The pump industry faces a challenge in keeping up with changing efficiency regulations. Programs such as the Hydraulic Institute (HI) Pump Test Lab Approval (PTLA) are helping companies adhere to these standards. Here, we see how Hydro, Inc. made history with the first HI PTLA certification.

Written by: Michelle Segrest
Publisher: World Pumps / June 2016

 

With an engineering first approach, Chicago’s Hydro, Inc., proves the impact of redesigned and engineered pumps by testing their real-time hydraulic and mechanical performance at its state-of-the-art Test Lab. It is in the 46,000-square-foot- facility that Hydro develops and implements engineering modifications for improving the performance of critical pumps and then verifies that performance in the lab.

Thanks to high-quality capabilities in testing vertical, horizontal, and submersible pumps, Hydro made history in September 2015 by becoming the first recipient of full certification of the new Hydraulic Institute Pump Test Lab Approval program.

This new industry standard is designed to assist pump OEMs and other pump test laboratories to improve their current laboratory procedures and policies by working with a third-party auditor to develop and maintain accurate, uniform and repeatable pump testing protocols. The program also helps participating organizations adhere to the requirements of the international test laboratory accreditation standard (ISO 17025) concerning test measurement equipment.

“Hydro’s test lab is unique because it was designed to support the aftermarket by having the flexibility to test a wide range and variety of custom engineered pumps,” said George Harris, Hydro CEO and Founder. “Since it is not incorporated in a plant which manufactures new pump production, as is the case with many large OEMs, it is possible to test a customer’s pump in 1-to-3 weeks lead time. This is very important because customers who need a certified test, need the pump tested quickly.”

Since it opened in 2010, Hydro’s 5,000-Horsepower Test Lab has helped to troubleshoot problems with pumps in the field by isolating the pump from its system in a controlled environment to simulate field conditions in a safe manner.
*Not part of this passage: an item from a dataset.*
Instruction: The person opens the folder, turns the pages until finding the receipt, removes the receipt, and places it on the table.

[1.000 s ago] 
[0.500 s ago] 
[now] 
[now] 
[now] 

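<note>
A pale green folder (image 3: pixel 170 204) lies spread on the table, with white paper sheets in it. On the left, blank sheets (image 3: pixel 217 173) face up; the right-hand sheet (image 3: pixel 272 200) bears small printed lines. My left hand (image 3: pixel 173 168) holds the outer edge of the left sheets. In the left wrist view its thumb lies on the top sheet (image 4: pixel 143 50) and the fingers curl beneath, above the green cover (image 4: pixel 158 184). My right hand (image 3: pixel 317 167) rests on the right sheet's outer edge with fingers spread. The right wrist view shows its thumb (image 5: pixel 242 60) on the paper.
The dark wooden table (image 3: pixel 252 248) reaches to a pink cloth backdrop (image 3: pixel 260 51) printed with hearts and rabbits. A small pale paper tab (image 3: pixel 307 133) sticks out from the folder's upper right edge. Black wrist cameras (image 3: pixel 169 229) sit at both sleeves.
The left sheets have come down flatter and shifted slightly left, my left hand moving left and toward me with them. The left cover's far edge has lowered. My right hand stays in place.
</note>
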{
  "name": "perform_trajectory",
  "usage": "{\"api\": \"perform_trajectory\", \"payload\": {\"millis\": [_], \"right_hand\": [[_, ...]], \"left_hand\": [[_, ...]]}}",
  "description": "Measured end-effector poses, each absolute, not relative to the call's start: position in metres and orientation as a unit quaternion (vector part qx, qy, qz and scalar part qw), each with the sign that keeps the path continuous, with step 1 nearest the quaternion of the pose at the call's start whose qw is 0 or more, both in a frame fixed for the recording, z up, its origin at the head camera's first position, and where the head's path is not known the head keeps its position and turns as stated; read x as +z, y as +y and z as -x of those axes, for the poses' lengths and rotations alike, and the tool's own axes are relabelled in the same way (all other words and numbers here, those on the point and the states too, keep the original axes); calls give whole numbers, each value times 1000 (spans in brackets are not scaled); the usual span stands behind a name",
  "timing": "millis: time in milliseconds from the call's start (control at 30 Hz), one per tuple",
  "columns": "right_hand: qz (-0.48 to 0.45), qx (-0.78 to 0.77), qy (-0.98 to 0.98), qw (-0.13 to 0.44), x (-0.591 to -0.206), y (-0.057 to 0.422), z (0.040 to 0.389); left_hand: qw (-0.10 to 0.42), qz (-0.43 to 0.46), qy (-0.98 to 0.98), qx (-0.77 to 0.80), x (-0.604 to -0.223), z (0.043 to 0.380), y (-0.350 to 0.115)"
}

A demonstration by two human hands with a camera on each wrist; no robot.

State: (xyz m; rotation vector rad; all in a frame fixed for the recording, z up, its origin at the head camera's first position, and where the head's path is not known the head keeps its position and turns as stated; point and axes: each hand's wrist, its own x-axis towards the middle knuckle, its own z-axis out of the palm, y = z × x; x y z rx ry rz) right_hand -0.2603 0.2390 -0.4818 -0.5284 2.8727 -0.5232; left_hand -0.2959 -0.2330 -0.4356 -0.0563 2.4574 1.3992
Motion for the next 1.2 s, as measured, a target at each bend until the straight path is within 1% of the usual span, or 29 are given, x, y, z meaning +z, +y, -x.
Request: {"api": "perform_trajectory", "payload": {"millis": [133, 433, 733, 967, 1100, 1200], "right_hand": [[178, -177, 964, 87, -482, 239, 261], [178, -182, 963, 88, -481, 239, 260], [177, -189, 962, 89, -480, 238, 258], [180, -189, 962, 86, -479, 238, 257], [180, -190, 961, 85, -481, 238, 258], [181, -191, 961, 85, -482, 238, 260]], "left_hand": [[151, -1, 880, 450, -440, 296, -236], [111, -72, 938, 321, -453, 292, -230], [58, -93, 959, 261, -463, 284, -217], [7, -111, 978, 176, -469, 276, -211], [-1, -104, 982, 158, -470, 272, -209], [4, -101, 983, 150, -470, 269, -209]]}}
“Hydro remains independent of the constraints that can be imposed by relying on existing hydraulic designs and manufacturers’ predicted performance curves,” said Jeff Johnson, Vice President, Hydro, Inc., a 41-year industry veteran who was instrumental in the design and construction of Hydro’s Test Lab. “All of these efforts ultimately lead to a more reliable and well understood pump performance.”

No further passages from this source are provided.